Dataset records »
-=-=-

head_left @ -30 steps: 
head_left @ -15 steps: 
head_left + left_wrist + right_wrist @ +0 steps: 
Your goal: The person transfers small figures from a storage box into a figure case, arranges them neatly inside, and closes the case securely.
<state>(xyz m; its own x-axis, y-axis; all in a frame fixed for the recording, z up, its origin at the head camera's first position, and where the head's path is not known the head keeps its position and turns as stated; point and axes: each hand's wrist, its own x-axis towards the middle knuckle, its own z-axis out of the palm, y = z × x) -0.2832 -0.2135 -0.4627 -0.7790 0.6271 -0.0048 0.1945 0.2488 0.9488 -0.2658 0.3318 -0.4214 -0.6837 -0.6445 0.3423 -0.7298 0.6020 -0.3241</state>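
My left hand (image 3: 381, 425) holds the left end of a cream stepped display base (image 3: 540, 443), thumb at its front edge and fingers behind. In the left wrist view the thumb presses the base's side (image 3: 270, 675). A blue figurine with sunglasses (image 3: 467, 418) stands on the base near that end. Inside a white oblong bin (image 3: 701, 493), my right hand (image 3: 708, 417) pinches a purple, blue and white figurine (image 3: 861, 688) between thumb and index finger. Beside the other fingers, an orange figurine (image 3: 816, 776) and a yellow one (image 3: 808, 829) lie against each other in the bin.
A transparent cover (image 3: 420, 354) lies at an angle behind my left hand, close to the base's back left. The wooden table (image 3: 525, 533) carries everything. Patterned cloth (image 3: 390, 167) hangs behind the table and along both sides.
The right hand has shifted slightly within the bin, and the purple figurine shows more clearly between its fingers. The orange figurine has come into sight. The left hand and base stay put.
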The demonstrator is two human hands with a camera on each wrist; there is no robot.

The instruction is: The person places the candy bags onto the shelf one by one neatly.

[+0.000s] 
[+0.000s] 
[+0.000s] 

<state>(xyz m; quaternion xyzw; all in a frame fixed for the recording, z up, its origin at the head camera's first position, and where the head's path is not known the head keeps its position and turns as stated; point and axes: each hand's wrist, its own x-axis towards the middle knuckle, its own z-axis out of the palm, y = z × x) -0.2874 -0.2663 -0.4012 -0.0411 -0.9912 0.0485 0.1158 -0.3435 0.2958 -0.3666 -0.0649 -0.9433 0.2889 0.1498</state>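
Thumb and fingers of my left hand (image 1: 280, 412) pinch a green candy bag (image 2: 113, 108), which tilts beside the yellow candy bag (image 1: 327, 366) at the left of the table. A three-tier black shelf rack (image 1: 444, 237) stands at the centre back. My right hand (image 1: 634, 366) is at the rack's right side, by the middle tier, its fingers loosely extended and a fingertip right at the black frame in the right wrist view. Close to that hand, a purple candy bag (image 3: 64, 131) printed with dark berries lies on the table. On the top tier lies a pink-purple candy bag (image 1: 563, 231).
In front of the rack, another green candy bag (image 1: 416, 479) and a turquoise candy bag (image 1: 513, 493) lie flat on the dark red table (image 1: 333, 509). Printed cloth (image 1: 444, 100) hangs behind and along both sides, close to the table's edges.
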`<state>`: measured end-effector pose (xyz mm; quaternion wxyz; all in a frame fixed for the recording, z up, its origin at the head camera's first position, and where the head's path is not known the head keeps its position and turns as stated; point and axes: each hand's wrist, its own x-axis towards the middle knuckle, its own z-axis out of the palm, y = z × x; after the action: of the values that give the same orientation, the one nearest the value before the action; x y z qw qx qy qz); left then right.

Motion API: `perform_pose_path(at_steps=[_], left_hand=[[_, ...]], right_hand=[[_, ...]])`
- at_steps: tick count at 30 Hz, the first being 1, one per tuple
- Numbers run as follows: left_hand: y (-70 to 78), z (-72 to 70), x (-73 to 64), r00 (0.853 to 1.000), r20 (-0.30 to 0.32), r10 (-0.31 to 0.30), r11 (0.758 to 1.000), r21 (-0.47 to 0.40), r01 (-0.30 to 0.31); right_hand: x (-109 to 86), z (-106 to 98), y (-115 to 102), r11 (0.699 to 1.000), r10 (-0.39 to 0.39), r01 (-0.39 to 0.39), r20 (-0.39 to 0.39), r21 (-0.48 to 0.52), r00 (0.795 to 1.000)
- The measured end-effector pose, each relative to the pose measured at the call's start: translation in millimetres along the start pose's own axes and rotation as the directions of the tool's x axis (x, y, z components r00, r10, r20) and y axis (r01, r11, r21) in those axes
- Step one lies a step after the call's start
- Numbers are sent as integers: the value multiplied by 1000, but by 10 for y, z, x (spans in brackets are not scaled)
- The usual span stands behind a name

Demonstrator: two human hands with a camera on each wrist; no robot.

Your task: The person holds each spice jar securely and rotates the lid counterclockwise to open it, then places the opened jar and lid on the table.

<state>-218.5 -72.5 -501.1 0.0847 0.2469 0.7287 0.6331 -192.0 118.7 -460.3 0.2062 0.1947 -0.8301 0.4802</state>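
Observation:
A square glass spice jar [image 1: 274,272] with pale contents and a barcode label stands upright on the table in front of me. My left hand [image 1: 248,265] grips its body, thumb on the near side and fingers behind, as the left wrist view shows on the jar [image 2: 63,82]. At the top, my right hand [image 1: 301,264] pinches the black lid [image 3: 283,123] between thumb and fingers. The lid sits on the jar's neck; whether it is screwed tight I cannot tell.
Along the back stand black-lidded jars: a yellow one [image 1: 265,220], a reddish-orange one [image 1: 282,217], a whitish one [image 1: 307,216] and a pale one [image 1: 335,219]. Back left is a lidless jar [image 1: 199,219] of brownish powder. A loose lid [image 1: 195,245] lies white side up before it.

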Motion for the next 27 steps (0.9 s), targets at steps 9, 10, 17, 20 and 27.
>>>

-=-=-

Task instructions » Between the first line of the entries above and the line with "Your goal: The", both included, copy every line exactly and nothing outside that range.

Solution to this task »
head_left @ -30 steps: 
head_left @ -15 steps: 
head_left + left_wrist + right_wrist @ +0 steps: 
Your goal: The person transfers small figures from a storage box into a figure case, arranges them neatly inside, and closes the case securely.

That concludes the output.